Stability and Generalization in Free Adversarial Training
Xiwei Cheng, Kexin Fu, Farzan Farnia
TL;DR
The paper analyzes how min-max optimization strategies in adversarial training affect generalization, comparing vanilla AT with Free AT through the lens of algorithmic stability. It provides nonconvex-nonconcave bounds showing Free AT can achieve a smaller generalization gap ${\mathcal{E}_\text{gen}}$ than vanilla AT by updating weights and perturbations simultaneously, and validates this with extensive experiments across multiple datasets and attacks. A variant, Free--TRADES, is proposed and shown to further reduce the generalization gap while preserving robustness. The results highlight stability-driven insights into robust generalization and suggest practical benefits of simultaneous min-max updates for adversarial learning.
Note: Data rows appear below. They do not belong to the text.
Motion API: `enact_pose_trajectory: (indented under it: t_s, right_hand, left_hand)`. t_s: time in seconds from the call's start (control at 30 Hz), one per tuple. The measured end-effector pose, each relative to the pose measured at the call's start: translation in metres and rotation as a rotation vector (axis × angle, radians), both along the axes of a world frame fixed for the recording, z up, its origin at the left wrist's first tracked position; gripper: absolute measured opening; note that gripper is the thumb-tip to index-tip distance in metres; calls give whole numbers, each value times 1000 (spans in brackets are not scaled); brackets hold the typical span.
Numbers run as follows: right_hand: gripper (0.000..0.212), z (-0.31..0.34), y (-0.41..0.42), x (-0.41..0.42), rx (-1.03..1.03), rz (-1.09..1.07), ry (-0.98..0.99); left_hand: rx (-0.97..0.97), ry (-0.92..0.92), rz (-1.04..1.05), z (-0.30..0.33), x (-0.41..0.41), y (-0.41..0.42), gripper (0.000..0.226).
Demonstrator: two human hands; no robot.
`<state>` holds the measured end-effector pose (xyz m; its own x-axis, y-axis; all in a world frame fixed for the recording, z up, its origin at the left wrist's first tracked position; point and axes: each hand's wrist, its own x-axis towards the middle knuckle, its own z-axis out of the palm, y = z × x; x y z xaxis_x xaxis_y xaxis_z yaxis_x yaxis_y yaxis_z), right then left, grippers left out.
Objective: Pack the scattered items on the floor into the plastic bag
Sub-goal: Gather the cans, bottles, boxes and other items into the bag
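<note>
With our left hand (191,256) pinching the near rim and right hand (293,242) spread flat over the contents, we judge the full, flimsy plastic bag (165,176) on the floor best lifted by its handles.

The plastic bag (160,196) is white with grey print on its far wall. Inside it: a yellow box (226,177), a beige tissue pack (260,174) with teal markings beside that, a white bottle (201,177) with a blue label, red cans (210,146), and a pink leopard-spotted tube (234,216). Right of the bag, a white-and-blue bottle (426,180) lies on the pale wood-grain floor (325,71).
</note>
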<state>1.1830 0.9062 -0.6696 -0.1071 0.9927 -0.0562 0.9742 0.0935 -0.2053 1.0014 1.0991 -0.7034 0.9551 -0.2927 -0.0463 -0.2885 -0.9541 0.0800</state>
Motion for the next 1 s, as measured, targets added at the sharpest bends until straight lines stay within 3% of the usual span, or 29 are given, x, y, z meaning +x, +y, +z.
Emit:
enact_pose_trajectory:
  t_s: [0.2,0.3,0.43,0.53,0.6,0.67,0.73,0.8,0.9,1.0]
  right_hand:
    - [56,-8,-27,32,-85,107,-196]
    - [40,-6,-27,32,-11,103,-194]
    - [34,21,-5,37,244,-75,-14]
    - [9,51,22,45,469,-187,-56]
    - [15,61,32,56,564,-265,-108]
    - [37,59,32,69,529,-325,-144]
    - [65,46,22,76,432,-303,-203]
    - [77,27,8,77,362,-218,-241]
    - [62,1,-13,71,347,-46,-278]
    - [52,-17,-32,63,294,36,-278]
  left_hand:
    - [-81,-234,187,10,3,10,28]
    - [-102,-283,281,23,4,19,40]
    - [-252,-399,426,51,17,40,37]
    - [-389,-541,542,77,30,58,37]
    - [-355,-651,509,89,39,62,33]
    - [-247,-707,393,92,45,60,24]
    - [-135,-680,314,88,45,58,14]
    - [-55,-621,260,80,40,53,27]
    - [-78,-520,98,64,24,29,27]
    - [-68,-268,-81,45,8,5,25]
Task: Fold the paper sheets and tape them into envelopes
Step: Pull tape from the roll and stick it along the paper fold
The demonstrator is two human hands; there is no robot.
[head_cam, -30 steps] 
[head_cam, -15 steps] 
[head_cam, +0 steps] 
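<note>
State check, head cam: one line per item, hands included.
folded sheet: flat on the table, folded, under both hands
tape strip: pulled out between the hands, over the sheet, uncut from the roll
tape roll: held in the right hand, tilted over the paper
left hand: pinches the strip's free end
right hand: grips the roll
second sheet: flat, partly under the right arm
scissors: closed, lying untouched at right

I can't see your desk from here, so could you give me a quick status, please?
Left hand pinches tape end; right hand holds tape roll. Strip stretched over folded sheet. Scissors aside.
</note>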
Overall, the work links algorithmic stability to improved generalization in adversarial settings and offers a path to more data-efficient, robust models.
Abstract
While adversarial training methods have significantly improved the robustness of deep neural networks against norm-bounded adversarial perturbations, the generalization gap between their performance on training and test data is considerably greater than that of standard empirical risk minimization. Recent studies have aimed to connect the generalization properties of adversarially trained classifiers to the min-max optimization algorithm used in their training. In this work, we analyze the interconnections between generalization and optimization in adversarial training using the algorithmic stability framework. Specifically, our goal is to compare the generalization gap of neural networks trained using the vanilla adversarial training method, which fully optimizes perturbations at every iteration, with the free adversarial training method, which simultaneously optimizes norm-bounded perturbations and classifier parameters. We prove bounds on the generalization error of these methods, indicating that the free adversarial training method may exhibit a lower generalization gap between training and test samples due to its simultaneous min-max optimization of classifier weights and perturbation variables. We conduct several numerical experiments to evaluate the train-to-test generalization gap in vanilla and free adversarial training methods. Our empirical findings also suggest that the free adversarial training method could lead to a smaller generalization gap over a similar number of training iterations. The paper code is available at https://github.com/Xiwei-Cheng/Stability_FreeAT.